Saiu de Faro muito amargurado?
-Saí amargurado, sem dúvida. Foi a saída que mais me custou ao longo da minha carreira.
"Quero continuar em Portugal"
Jorge Costa não tem empresário e isso pode ser um obstáculo, mas o treinador diz que corre esse risco com consciência, porque não é aos 50 anos que vai mudar a ideia que tem.
O que é que aprendeu em Faro que ainda não sabia?
-A vida é isso mesmo, uma constante aprendizagem. Espero sinceramente ter aprendido alguma coisa, a ser mais intransigente, por exemplo.
E o insucesso em Faro não terá a ver com as realidades diferentes da I e da II Liga?
-Essa é uma discussão que tenho com muita gente, há quem pense que há treinadores de primeira e de segunda. Eu não concordo. Há treinadores de futebol e jogadores de futebol. E depois há competências. E quanto mais competente fores mais podes ambicionar. Não vejo um futebol diferente da I para a II Liga. Quando cheguei a Olhão, há uns anos, com muito menos experiência como treinador do que a que tenho hoje, muita gente me dizia que a II Liga é diferente. Sempre fui de opinião que quanto melhor jogares mais perto estás da vitória. E o Olhanense foi um exemplo de sucesso. Era uma equipa de miúdos e tivemos o sucesso que se sabe. O futebol é universal.

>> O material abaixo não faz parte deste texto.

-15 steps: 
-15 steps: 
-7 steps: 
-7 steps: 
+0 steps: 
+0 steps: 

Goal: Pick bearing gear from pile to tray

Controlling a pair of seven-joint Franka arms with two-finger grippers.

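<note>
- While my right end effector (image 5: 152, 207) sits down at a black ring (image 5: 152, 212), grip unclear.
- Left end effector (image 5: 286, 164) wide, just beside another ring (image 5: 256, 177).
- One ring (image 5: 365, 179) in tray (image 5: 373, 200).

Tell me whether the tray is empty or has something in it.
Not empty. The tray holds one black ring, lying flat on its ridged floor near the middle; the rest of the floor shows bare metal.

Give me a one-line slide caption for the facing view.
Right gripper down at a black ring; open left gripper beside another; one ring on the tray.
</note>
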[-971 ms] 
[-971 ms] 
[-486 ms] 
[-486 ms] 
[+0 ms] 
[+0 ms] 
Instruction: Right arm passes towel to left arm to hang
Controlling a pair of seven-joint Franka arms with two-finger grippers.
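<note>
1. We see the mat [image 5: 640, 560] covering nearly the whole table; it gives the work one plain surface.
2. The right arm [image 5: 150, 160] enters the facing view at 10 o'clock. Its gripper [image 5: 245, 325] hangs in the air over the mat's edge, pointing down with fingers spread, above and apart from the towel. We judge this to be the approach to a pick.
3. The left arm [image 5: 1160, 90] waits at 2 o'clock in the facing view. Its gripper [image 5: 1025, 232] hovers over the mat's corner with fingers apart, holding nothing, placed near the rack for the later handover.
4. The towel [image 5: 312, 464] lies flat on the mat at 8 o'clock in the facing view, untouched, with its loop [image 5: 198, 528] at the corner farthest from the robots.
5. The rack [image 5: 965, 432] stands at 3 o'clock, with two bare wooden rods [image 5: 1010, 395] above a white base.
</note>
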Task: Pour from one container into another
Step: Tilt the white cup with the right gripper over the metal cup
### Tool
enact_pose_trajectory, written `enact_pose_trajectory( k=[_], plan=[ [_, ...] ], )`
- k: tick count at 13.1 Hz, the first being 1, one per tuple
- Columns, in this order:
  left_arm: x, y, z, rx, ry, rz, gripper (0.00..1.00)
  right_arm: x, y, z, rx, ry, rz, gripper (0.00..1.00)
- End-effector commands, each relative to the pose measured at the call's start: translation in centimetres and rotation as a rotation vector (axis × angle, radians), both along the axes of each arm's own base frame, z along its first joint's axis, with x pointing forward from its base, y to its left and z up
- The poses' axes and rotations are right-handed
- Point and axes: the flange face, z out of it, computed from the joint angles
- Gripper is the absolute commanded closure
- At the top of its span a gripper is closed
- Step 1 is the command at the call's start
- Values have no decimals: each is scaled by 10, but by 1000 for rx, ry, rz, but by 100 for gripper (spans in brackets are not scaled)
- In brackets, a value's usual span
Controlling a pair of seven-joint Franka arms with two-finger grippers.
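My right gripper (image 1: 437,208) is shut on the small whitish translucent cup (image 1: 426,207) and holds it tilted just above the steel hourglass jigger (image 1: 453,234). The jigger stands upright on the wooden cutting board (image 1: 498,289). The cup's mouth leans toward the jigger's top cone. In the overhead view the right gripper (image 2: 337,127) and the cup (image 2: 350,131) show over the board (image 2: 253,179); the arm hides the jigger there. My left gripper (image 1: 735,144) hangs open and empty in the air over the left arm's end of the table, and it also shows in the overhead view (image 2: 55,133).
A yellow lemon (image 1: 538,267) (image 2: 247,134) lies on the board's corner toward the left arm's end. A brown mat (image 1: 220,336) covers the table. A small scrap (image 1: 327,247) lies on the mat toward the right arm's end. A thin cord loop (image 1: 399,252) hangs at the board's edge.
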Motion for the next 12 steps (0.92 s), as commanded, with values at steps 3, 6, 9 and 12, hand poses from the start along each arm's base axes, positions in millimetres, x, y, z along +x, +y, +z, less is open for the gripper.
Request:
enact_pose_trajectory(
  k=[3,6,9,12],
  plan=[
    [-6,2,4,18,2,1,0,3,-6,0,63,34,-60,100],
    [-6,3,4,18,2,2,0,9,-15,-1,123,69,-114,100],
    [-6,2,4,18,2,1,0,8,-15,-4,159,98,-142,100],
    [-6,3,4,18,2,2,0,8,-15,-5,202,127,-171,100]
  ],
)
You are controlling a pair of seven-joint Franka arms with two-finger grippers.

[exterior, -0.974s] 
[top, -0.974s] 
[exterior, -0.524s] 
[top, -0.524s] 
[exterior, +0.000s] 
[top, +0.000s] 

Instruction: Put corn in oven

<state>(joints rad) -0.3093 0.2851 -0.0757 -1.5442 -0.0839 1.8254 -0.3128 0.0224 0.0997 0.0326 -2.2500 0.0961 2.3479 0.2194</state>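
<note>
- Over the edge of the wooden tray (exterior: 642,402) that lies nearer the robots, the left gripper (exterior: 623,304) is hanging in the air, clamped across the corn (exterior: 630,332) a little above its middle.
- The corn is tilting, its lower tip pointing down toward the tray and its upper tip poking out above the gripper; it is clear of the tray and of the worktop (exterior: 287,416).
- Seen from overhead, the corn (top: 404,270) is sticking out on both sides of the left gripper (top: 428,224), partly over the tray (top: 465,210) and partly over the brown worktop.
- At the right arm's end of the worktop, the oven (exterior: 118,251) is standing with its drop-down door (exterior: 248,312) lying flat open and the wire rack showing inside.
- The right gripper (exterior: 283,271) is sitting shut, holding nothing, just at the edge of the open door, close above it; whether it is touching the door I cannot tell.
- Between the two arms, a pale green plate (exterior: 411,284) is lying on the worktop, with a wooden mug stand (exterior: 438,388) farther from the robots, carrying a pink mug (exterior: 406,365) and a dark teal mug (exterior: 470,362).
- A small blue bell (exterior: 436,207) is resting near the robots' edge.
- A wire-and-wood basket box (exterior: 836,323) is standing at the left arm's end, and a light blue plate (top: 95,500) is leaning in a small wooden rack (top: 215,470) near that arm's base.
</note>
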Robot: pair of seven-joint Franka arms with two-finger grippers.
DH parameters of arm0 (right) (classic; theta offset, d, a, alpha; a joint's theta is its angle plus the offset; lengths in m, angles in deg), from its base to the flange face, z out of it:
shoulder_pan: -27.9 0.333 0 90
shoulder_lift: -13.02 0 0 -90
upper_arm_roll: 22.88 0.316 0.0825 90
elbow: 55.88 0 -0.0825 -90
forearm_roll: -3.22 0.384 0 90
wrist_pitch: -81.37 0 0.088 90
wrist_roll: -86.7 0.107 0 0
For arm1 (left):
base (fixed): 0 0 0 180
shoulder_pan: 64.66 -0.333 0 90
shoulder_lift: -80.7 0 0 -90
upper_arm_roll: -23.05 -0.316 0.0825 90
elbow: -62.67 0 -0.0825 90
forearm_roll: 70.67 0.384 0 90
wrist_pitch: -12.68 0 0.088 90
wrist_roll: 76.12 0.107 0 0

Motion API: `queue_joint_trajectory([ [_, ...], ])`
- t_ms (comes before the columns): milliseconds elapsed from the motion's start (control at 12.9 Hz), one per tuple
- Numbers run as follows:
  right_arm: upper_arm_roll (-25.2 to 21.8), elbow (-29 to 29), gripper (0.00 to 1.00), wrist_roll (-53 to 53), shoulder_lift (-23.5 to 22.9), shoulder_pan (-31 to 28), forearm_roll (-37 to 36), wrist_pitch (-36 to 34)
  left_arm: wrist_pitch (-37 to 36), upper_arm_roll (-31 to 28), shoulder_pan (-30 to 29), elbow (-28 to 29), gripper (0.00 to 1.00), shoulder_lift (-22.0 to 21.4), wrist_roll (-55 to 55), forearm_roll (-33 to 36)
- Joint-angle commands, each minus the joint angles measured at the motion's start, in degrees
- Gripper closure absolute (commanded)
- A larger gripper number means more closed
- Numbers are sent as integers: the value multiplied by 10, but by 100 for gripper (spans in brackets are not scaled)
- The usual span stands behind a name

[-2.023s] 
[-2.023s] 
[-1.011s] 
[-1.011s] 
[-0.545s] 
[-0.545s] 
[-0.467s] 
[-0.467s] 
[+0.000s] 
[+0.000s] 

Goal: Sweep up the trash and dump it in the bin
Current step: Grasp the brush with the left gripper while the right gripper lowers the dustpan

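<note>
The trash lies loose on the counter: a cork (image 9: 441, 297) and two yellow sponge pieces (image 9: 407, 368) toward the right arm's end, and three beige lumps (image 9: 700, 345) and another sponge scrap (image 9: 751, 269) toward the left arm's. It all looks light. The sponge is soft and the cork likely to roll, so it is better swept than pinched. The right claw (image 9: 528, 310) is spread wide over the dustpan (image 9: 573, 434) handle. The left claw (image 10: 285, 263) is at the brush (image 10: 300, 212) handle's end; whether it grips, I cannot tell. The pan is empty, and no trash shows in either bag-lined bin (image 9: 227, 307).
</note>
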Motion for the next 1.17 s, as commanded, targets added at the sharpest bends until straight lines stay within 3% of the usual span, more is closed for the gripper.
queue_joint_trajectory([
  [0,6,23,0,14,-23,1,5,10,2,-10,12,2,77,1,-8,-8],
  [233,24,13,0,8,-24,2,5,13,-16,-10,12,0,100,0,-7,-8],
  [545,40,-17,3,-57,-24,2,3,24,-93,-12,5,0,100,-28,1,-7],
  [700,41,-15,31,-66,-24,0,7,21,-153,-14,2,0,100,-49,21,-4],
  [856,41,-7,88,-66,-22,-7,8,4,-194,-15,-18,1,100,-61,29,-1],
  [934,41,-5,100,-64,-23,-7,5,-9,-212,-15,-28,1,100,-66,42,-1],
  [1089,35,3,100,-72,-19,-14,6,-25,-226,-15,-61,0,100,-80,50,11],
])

Ser treinador em Portugal é difícil...
-Infelizmente, somos avaliados só por aquilo que fazemos nos jogos, mas há vários fatores ligados que definem um bocadinho a carreira.
A verdade é que está sem trabalho. Não lhe dava jeito ter um empresário?
-Mas eu tenho, só não acho necessidade de o promover e nas redes sociais e não quero que me andem a oferecer, tipo leilão. Não me parece que aos 50 anos vá mudar a minha postura. Não tenho nada contra os empresários nem contra quem os tem. Eles fazem o seu trabalho, e bem, são importantes no futebol, sou amigo de alguns e aprecio o trabalho que fazem.
Mas corre o risco de continuar sem trabalho mais algum tempo...
Sim, é um risco que corro, mas não me posso queixar. Tenho tido sempre trabalho desde que comecei como treinador. Mesmo nesta paragem, já vai em cinco meses, não voltei a trabalhar porque os projetos que me apresentaram não me fariam felizes.
Vê-se na iminência de voltar ao estrangeiro?
Provavelmente, será esse o caminho. Mas eu próprio decidi parar um bocadinho, refletir como será o meu futuro. Tenho as ideias arrumadas, mas não depende só de mim. Claro que quero continuar em Portugal, porque é o meu país e é aqui que me sinto bem.